A year and a half later, I received a call from a producer, who asked me who my manager was. When I told her that I did not have a manager, she told me to find one and call her.
Before she hung up, I told her that there was definitely something in my resume that made her call me. I asked her to see me first and then worry about a manger.
She liked the idea and told me to go see her the next day. I was accepted for a small role in the series called "Glamour Girls". This was in 2004. A year later, I played a role in "Over There" and "Medium" series.
Then I played the pharaoh in the film "Night at the Museum" and got another role in "The Pacific", which won the Emmy Award. Later, I also played in "The Twilight", "Need for Speed" and "Mr. Robot".
Q: But where are the difficulties and frustrations in what you have just said?
A: Maybe because I just gave you the short version. But there were times when I was depressed and started losing confidence, especially when I did not receive any responses for the many resumes I sent out. Also, working in a falafel shop when I have a university degree was not easy.
Q: You played a pharaoh, an Egyptian vampire and an Arab terrorist. Do you feel confined by being offered to play such characters?
A: No. Those were the roles that have gained worldwide fame. But I also played a young man from New York who quit his job to do the thing he liked in "Need for Speed," and a warrior in "The Pacific". Still, I would not decline roles of Arab or Egyptian characters if I am offered them.
Q: Your first leading role was in "Mr. Robot," which was written by an Egyptian scriptwriter. What kind of character did you play?
A: A young man living in New York who has problems communicating with others, but can make good software. He works in a security company to protect it against hacking. But he himself hacks the accounts of a group of evil people, which then attracts a group of hackers to use him to hack certain key figures and organizations that they believe are responsible for the corruption in society.
It is a complicated role that depicts the life of a generation that lives in an electronics-dominated world.
As for the scriptwriter being an Egyptian, I had no idea about it until after we started shooting.
Q: What do you think of the situation in Egypt?
A: I follow up on Egypt’s news regularly, and I have to say Egypt will win the battle against terrorism. I believe that the June 30 revolution saved Egypt from a civil war, and that President Abdel Fattah al-Sisi deals with Egyptians as equal citizens, regardless of their religion, which is the right thing to do.
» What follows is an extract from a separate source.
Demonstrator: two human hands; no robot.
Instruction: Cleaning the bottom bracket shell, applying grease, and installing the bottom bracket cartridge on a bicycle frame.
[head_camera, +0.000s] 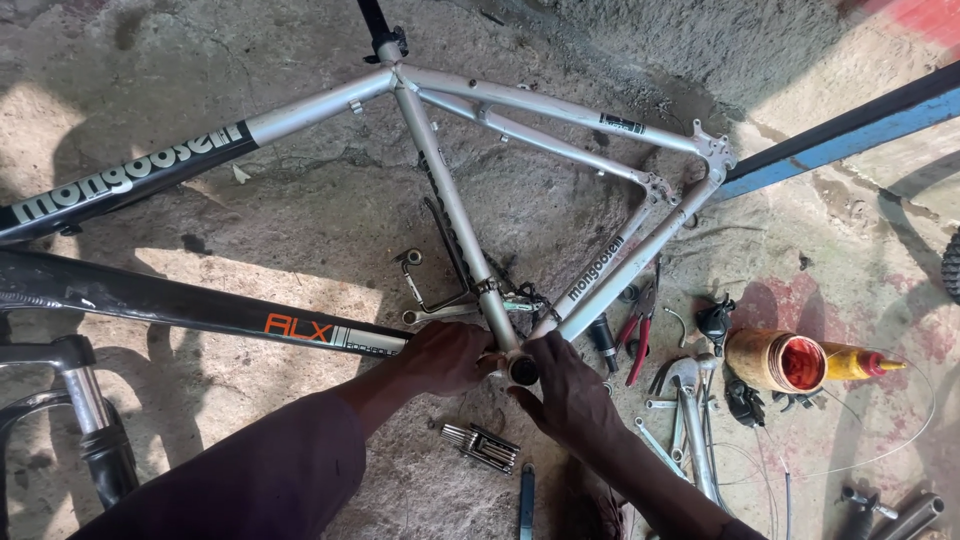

Q: How do you see the role of Egyptian art at this stage?
A: Art plays an important role in shaping the awareness and culture of a people. It consolidates principles and events in a nation's memory, sometimes offering solutions to problems, other times not necessarily.
In the case of Egypt, the country is undergoing rapid change, which it would take time to recover from. Art can help reduce this period of time. It should shed light on the magnificent young people, who were willing to sacrifice their lives for their country to have a better future. It should promote the principles of tolerance and coexistence.
Q: Do you watch Egyptian films?
A: I used to watch them when I was young. Lately, I watched a documentary film called "Al-Midan" about the January 25 revolution. I wish the Cairo Film Festival would invite me to one of its sessions.